**WHAT THE EXERCISE ASKS**
Among the lines below, count those with "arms". Give only the number.

**STORED DATA**
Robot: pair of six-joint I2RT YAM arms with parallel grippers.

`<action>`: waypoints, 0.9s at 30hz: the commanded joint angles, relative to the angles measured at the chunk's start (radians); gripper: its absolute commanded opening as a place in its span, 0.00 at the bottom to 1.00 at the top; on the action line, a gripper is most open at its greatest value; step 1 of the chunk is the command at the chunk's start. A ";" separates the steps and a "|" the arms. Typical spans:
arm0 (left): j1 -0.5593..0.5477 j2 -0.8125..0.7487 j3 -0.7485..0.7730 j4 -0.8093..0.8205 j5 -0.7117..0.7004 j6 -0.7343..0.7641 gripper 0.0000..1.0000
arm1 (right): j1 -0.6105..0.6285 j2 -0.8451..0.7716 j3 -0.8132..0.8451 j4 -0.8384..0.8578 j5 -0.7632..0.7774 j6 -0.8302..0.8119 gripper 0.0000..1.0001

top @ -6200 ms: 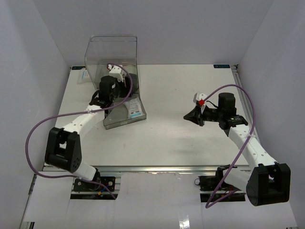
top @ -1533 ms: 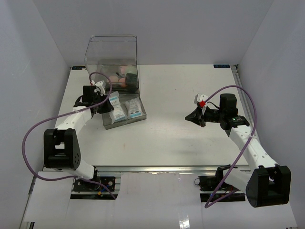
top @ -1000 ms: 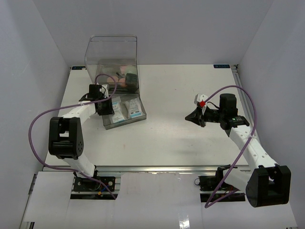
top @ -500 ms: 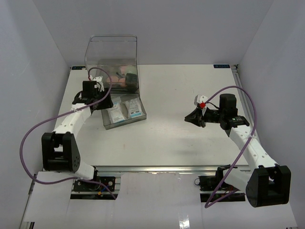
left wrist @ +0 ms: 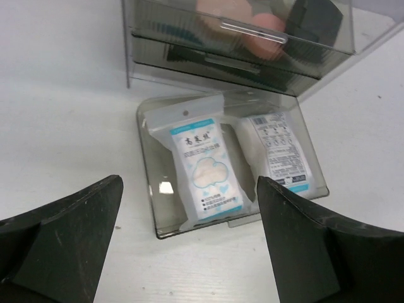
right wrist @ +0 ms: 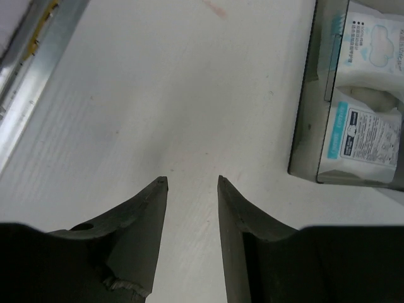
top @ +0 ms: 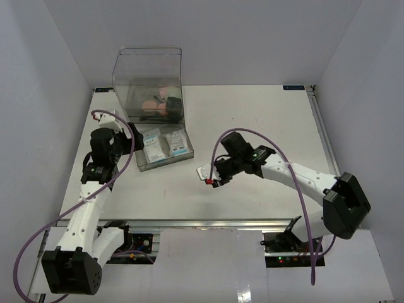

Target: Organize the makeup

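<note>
The makeup shows as pink round pieces (top: 153, 103) and a black compact (top: 173, 103) inside the clear plastic box (top: 148, 69). The left wrist view shows the pink pieces (left wrist: 252, 28) and the compact (left wrist: 314, 17) behind the box's front panel. No brushes show. My left gripper (top: 130, 142) is wide open and empty, just left of the pulled-out drawer tray (top: 146, 165); in its own view it (left wrist: 188, 183) frames the tray (left wrist: 148, 189). My right gripper (top: 211, 177) is open and empty, low over bare table right of the tray; its fingertips (right wrist: 163, 182) stand apart.
Two white packets with blue print (left wrist: 205, 167) (left wrist: 278, 148) lie side by side in the tray; they also show in the right wrist view (right wrist: 356, 136). The table's metal front rail (right wrist: 38, 38) is near. White walls close in both sides.
My right arm has swung far left, from the table's right side to the middle near the tray. My left arm has drawn back from the box toward the near left.
</note>
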 commanded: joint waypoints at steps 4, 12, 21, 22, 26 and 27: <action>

**SOLVED PROBLEM**
2